But, after the pain of redundancies and cost-cutting, Future characteristically bounced back, in 2003 and 2004, to higher profits than the company had seen before – or since. And there hangs a story. Profits during 2002-2008 were £11-24m annually. But they have not exceeded £8m since 2008, and have been under £5m for each of the past three years. And, even in boom time, Future seldom achieved profit margins above 10%, by contrast with UK magazine leaders which then averaged almost double that.

This relative under-performance was due principally to rising overheads and to the expensively fragmented magazine portfolio. Even now, Future publishes more than 60 magazines in the UK, many of which sell fewer than 10,000 newsstand copies and are only marginally profitable, if at all. Some of those small magazines and web sites will have no real growth prospects and may even be cannibalising the company’s own media channels.

It is tempting to conclude that these tiny brands merely add to the clutter of a company which – to say the least – has plenty of great things going for it. Future may just be trying to do too much. An increased focus could be expected to make the company more manageable – and more consistently profitable.

The company’s longterm strengths are as a high-quality producer of enthusiast magazines and now a well above-average producer of web editions and a world-class operator of the high-traffic ‘radar’ web sites, along with undoubted flair for international content licensing. The technology reviews site TechRadar – with 20m+ monthly uniques and editorial teams in the UK, US, Australia and India – is fast-becoming the most successful operation of its kind, and may alone be worth more than the company’s current valuation.

So, what keeps going wrong?

Well, the familiar trials of small cyclical companies on major stock markets are often related to the need for quarterly reporting, the management of investor expectations, and steady profit growth – especially challenging with the requirement to invest in digital transformation. That’s been a bit of a problem for Future for most of the past 15 years. But, it has been much more than that. Part of the answer lies in the dedicated teams of enthusiasts passionately producing lively content for people like themselves. Their efforts might just belong in the cottage-industry company Chris Anderson started. At a time when magazine publishers large and small are waking up to the vanishing economies of scale that traditionally justified their existence, there is an obvious temptation – as in some B2B media sectors too – for individual specialist markets to be served by, well, specialists.

Too ambitious?

Perhaps Future has just been too ambitious. Its best profits were, after all, made in the volatile and highly cyclical times when “official” console games magazines were flying off news-stand shelves with dizzy cover prices. And the UK new stands, which were a hugely profitable quick way to increase copy sales in good times, have unfortunately proved just as responsive now sales are falling.

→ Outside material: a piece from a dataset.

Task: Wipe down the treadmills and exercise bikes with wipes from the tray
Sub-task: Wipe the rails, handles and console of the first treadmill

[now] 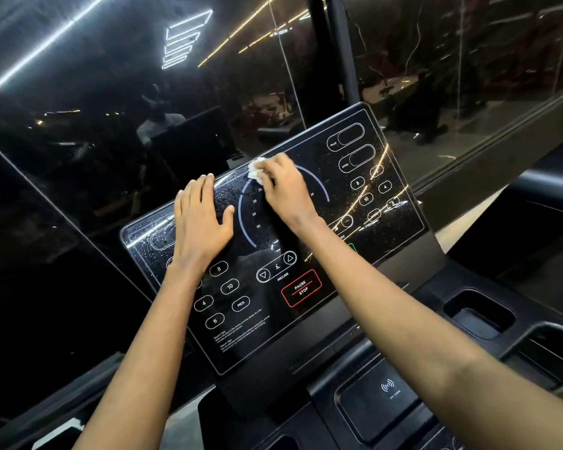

Future has always seemed to be a sparky company that – in total – was better with the vision, content and creativity than with the serious business of making money. Successive, accomplished CEOs have thoroughly understood media, exuded passion to match their enthusiastic editors and confidently extolled the virtues of ‘prosumers’ (consumers with the must-have dedication of professionals) and specialist audiences prepared to pay much higher prices for their magazines. But the need for sustained profitability has consistently got lost in translation. The company has seemed curiously under-managed.

Enough of the passion, where's the profit?

Enough of the passion, but where’s the profit?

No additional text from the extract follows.